*REQUIRED WORK*: Scan the lines below for the string "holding" and copy every one that has it.

(Data extracted from a collection)
--- START ---

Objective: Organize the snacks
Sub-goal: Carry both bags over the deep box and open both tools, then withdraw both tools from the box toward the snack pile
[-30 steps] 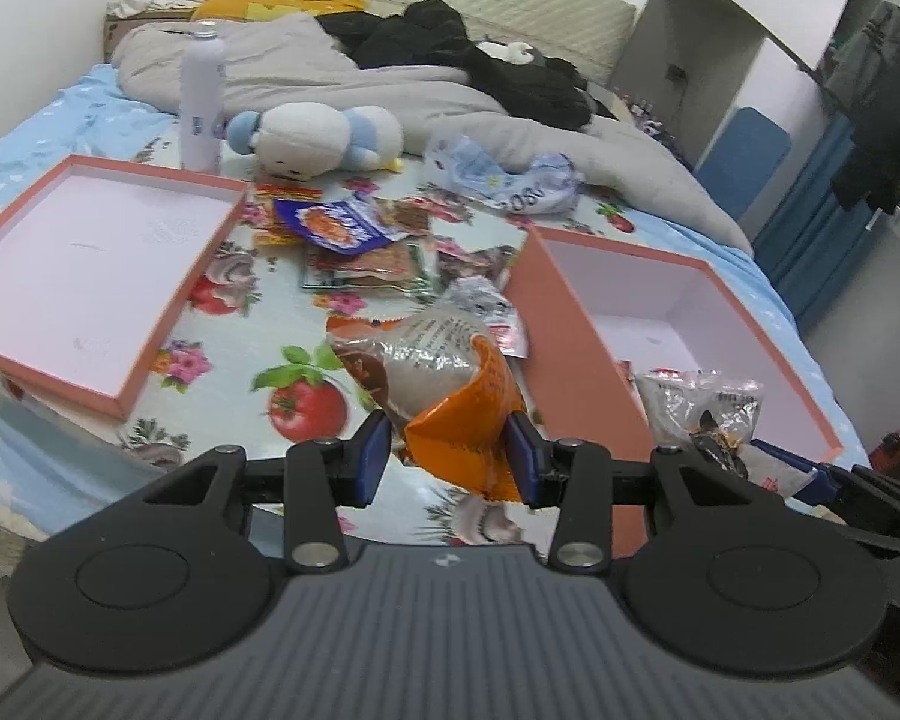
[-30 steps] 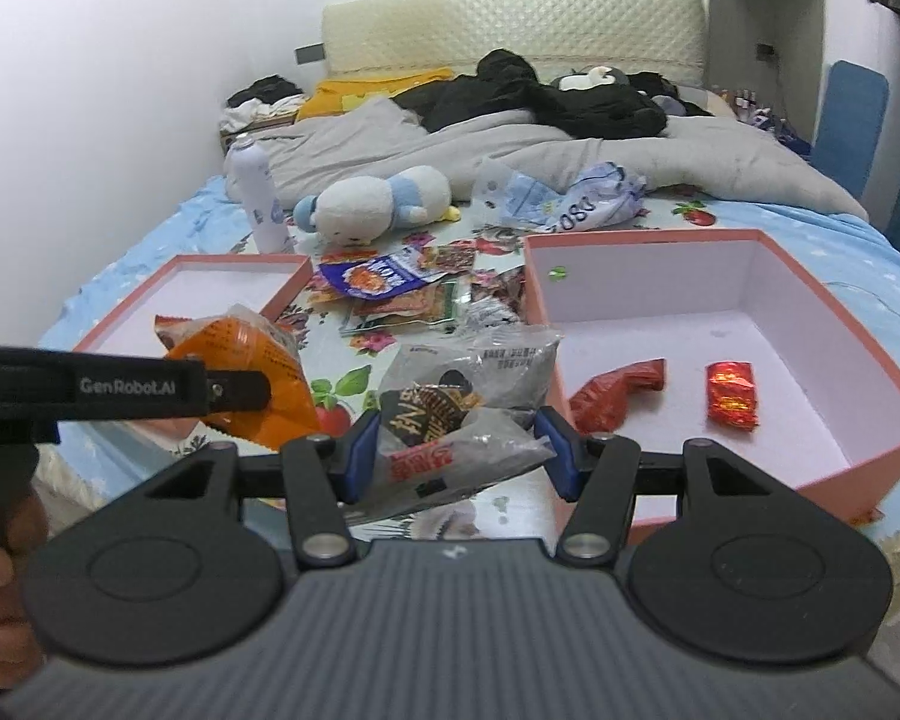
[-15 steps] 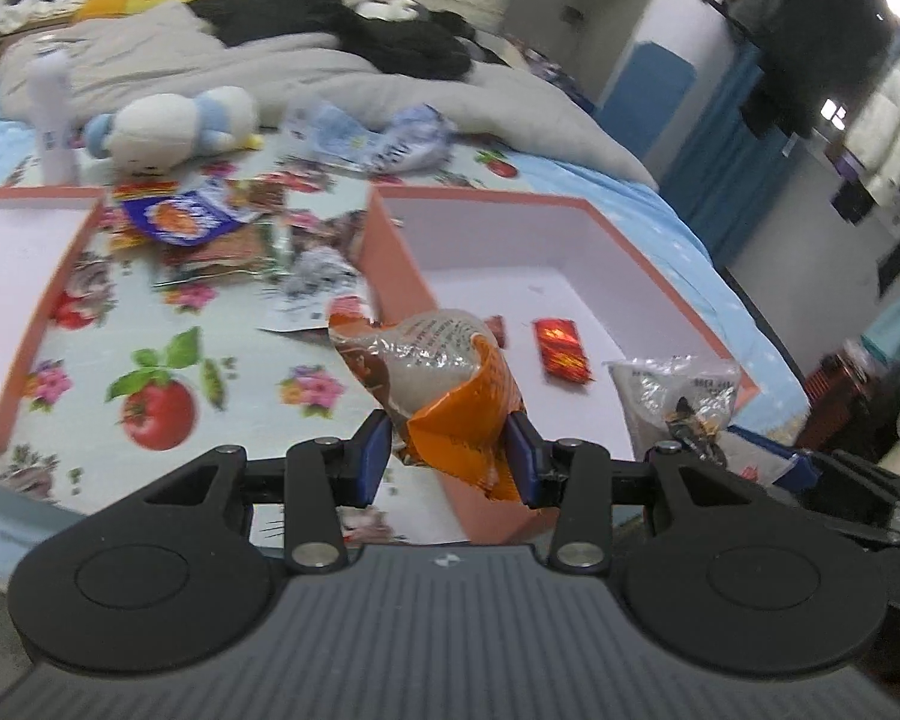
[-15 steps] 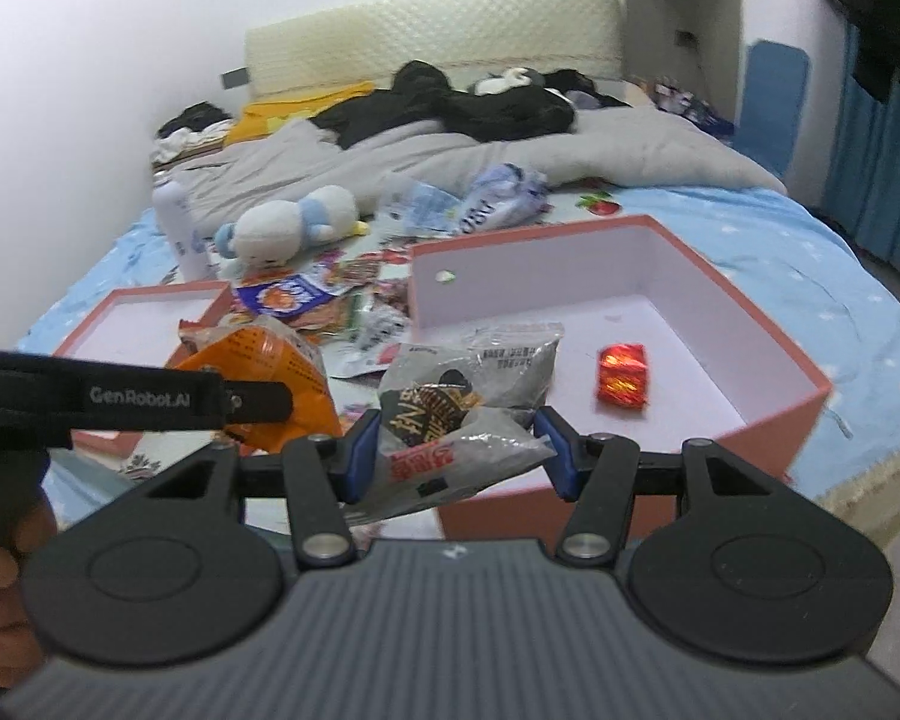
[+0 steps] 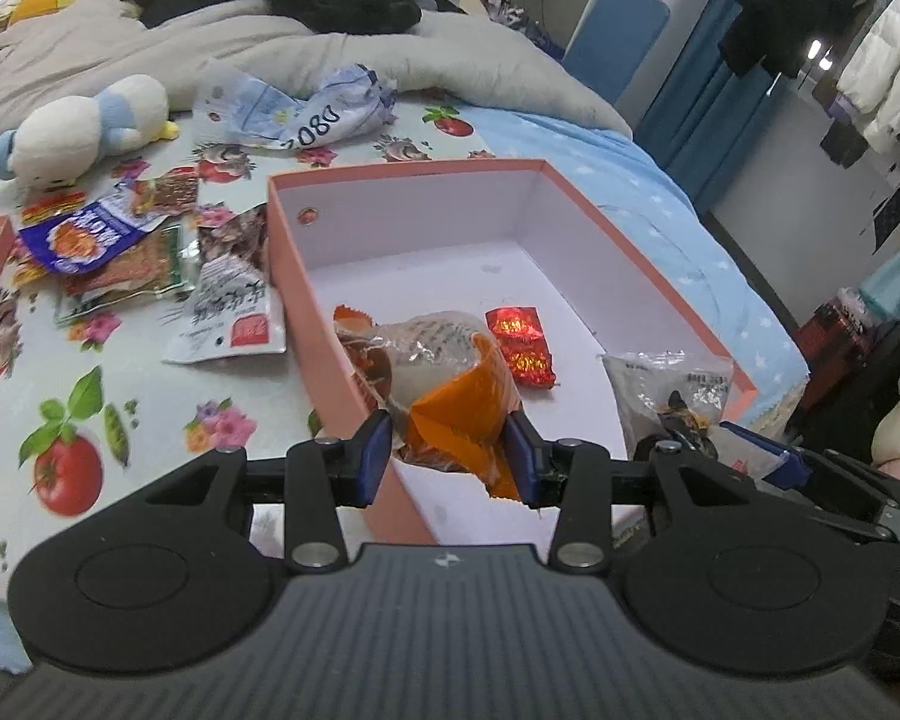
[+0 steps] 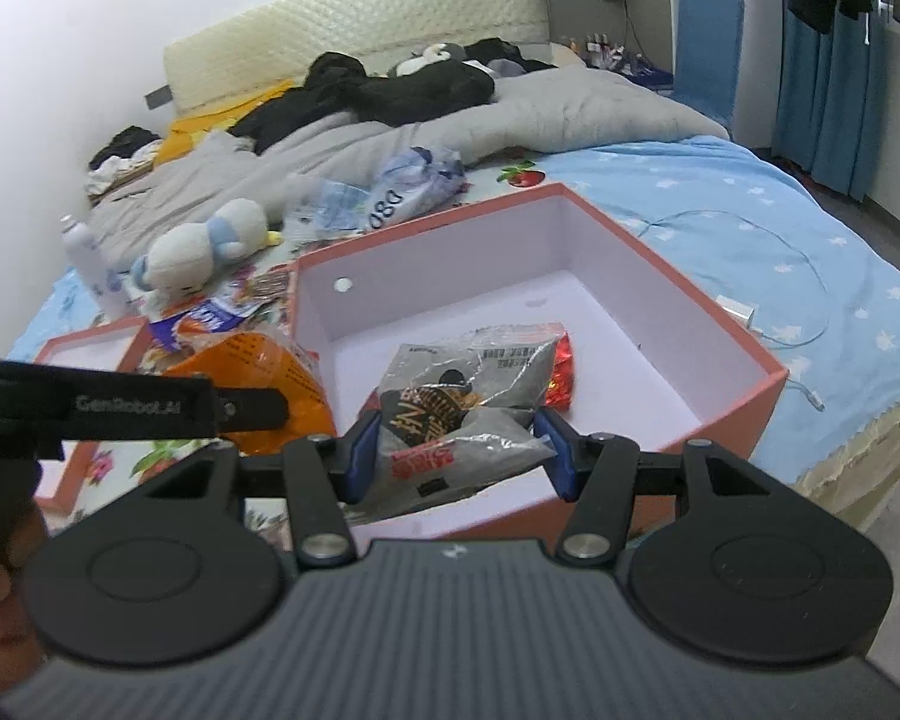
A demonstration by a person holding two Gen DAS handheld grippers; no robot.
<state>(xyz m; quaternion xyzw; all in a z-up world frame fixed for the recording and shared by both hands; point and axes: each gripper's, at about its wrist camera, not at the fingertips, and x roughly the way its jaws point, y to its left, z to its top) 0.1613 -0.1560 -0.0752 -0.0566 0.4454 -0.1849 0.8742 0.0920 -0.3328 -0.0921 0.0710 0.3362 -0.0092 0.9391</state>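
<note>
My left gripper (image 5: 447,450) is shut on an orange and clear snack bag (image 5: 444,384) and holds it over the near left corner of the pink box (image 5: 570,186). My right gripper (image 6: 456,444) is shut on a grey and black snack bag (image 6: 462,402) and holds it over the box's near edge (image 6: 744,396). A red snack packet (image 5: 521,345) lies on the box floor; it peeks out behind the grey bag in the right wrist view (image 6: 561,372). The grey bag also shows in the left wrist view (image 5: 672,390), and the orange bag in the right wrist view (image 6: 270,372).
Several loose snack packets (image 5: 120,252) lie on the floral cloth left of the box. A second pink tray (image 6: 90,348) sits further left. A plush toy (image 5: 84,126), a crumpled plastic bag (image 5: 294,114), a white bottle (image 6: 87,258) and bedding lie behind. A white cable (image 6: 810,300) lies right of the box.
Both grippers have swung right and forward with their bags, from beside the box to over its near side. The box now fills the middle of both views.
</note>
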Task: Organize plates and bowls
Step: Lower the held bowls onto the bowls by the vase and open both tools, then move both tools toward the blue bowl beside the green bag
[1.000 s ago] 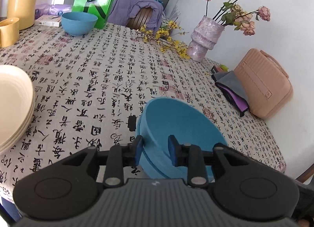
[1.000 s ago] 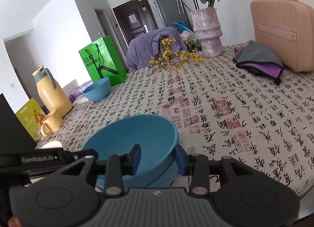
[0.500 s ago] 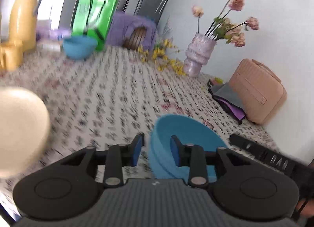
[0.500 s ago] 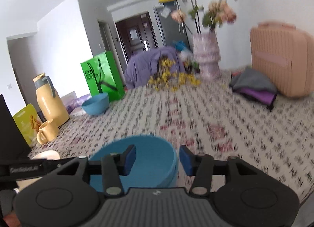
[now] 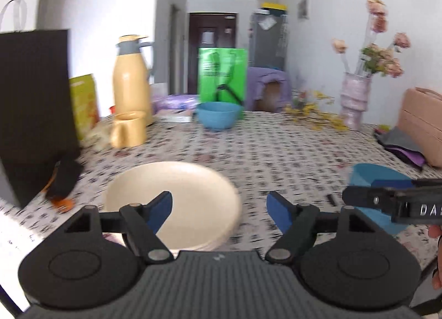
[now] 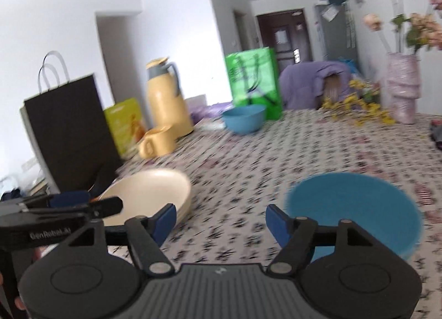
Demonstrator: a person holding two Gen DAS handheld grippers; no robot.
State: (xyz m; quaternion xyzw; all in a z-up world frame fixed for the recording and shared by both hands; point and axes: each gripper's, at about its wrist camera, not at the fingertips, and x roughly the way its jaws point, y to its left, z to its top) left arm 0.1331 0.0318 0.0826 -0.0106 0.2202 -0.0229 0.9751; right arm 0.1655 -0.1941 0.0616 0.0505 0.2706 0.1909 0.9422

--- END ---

*PROBLEM SOLUTION*:
A demonstration by a person holding two Gen DAS handheld grippers; no robot.
Demonstrator: a person holding two Gen DAS handheld grippers; no robot.

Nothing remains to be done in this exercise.